Your instructions:
Return every line of the data below exactly, but do not include the images.

The data:
+ + + + + + +

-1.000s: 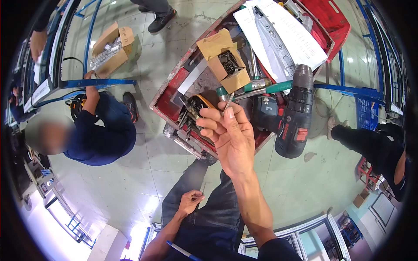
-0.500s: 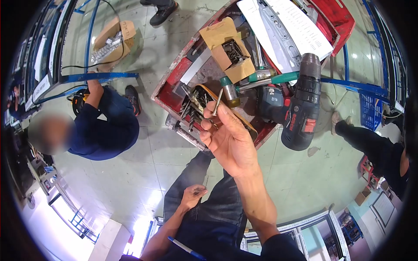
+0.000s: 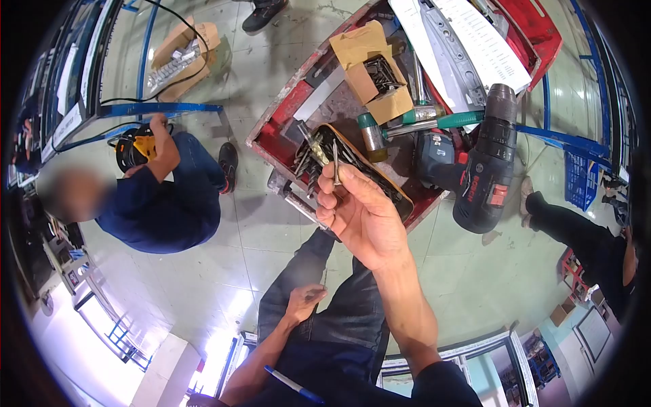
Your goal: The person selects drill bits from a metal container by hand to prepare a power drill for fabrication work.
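Down at your thigh, your left hand [image 3: 304, 302] lies curled on the jeans; you cannot tell whether it grips anything. Higher up, your right hand [image 3: 359, 214] pinches a thin metal bit [image 3: 336, 161] upright between thumb and fingertips. Its lower end is hidden by them, and it is hard to make out whether it is a screw or a drill bit. Just behind it an open bit case [image 3: 363, 154] lies in a red tool tray [image 3: 288, 112], with a cordless drill [image 3: 483, 178] at the tray's edge. Bare tiled floor [image 3: 224, 271] separates you from a crouching co-worker [image 3: 163, 207] on the left.
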A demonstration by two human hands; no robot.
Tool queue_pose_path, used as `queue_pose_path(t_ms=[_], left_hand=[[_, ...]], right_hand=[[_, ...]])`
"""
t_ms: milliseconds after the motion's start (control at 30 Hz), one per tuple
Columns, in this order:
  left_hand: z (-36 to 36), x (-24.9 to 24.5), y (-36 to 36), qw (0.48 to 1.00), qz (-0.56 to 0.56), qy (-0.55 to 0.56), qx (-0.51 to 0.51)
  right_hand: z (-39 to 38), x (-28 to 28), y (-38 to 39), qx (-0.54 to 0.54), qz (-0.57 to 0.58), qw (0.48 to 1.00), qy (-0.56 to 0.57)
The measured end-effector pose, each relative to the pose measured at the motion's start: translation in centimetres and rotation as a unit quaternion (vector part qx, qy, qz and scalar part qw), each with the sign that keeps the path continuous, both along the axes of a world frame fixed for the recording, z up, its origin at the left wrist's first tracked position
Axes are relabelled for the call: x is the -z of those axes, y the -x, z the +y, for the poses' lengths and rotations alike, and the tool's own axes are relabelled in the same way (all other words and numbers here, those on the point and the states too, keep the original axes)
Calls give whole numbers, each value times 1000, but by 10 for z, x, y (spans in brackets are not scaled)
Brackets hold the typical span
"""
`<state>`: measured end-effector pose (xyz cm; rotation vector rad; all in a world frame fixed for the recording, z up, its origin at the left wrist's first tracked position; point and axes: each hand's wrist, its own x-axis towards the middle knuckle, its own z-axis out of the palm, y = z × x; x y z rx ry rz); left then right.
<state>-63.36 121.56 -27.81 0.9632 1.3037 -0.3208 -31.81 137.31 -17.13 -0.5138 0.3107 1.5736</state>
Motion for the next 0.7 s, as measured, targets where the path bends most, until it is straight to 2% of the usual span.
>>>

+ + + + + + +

Output:
-1.000s: 
-0.500s: 
+0.000s: 
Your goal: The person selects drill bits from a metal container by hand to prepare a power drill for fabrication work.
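Down at your thigh, your left hand [image 3: 304, 302] lies curled on the jeans; you cannot tell whether it grips anything. Higher up, your right hand [image 3: 359, 214] pinches a thin metal bit [image 3: 336, 161] upright between thumb and fingertips. Its lower end is hidden by them, and it is hard to make out whether it is a screw or a drill bit. Just behind it an open bit case [image 3: 363, 154] lies in a red tool tray [image 3: 288, 112], with a cordless drill [image 3: 483, 178] at the tray's edge. Bare tiled floor [image 3: 224, 271] separates you from a crouching co-worker [image 3: 163, 207] on the left.
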A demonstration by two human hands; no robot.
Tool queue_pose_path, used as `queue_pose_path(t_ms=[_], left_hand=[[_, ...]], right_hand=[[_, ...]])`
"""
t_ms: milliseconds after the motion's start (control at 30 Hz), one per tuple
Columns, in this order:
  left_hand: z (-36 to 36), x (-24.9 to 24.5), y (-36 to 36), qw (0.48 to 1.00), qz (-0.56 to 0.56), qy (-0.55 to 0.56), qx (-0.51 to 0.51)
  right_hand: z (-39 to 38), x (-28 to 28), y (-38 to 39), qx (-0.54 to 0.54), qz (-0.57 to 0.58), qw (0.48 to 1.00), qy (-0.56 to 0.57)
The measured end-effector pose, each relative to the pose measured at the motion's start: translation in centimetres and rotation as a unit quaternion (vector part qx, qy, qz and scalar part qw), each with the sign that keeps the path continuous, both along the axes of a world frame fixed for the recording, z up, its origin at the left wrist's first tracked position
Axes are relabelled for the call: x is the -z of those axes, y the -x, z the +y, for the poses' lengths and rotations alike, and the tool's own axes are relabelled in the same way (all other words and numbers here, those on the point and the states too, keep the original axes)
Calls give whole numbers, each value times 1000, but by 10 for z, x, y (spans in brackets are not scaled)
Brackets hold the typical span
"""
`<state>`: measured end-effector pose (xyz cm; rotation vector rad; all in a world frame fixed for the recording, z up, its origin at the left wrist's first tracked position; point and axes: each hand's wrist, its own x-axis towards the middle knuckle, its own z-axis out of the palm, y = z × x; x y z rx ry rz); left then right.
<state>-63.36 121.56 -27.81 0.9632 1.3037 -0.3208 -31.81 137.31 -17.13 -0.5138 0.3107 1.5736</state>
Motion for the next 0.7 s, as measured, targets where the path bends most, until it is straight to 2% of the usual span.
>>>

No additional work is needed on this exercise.